▶ **PROBLEM TO WORK ON**:
A faithful copy of the data below is required, leaving out every picture.

====

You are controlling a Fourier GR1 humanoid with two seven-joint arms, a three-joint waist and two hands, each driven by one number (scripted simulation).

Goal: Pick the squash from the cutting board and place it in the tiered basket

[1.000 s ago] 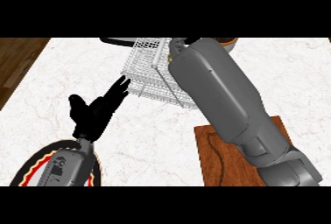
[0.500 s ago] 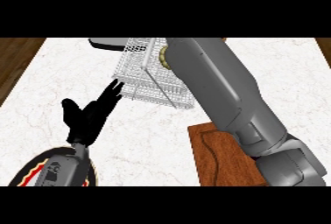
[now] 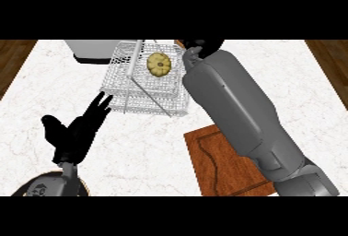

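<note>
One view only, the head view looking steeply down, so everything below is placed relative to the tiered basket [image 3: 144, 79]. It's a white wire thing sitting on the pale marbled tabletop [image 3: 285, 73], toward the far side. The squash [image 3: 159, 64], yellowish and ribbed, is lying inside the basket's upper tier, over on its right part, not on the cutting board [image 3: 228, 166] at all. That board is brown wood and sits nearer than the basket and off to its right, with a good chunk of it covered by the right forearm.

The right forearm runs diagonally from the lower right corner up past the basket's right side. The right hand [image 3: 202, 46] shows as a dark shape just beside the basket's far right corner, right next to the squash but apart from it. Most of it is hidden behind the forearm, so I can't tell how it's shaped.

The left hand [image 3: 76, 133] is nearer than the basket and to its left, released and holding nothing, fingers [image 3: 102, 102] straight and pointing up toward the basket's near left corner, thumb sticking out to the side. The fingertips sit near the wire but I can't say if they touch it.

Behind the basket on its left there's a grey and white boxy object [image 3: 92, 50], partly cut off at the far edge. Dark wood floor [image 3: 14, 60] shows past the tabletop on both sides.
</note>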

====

▶ **RESULT**:
You are controlling a Fourier GR1 humanoid with two seven-joint arms, a three-joint waist and two hands, each driven by one number (scripted simulation).

Goal: Pick the squash from the cutting board and place it in the tiered basket

[1.000 s ago] 
[0.500 s ago] 
[now] 

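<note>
One view only, the head view looking steeply down, so everything below is placed relative to the tiered basket [image 3: 144, 79]. It's a white wire thing sitting on the pale marbled tabletop [image 3: 285, 73], toward the far side. The squash [image 3: 159, 64], yellowish and ribbed, is lying inside the basket's upper tier, over on its right part, not on the cutting board [image 3: 228, 166] at all. That board is brown wood and sits nearer than the basket and off to its right, with a good chunk of it covered by the right forearm.

The right forearm runs diagonally from the lower right corner up past the basket's right side. The right hand [image 3: 202, 46] shows as a dark shape just beside the basket's far right corner, right next to the squash but apart from it. Most of it is hidden behind the forearm, so I can't tell how it's shaped.

The left hand [image 3: 76, 133] is nearer than the basket and to its left, released and holding nothing, fingers [image 3: 102, 102] straight and pointing up toward the basket's near left corner, thumb sticking out to the side. The fingertips sit near the wire but I can't say if they touch it.

Behind the basket on its left there's a grey and white boxy object [image 3: 92, 50], partly cut off at the far edge. Dark wood floor [image 3: 14, 60] shows past the tabletop on both sides.
</note>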

With that, the answer is complete.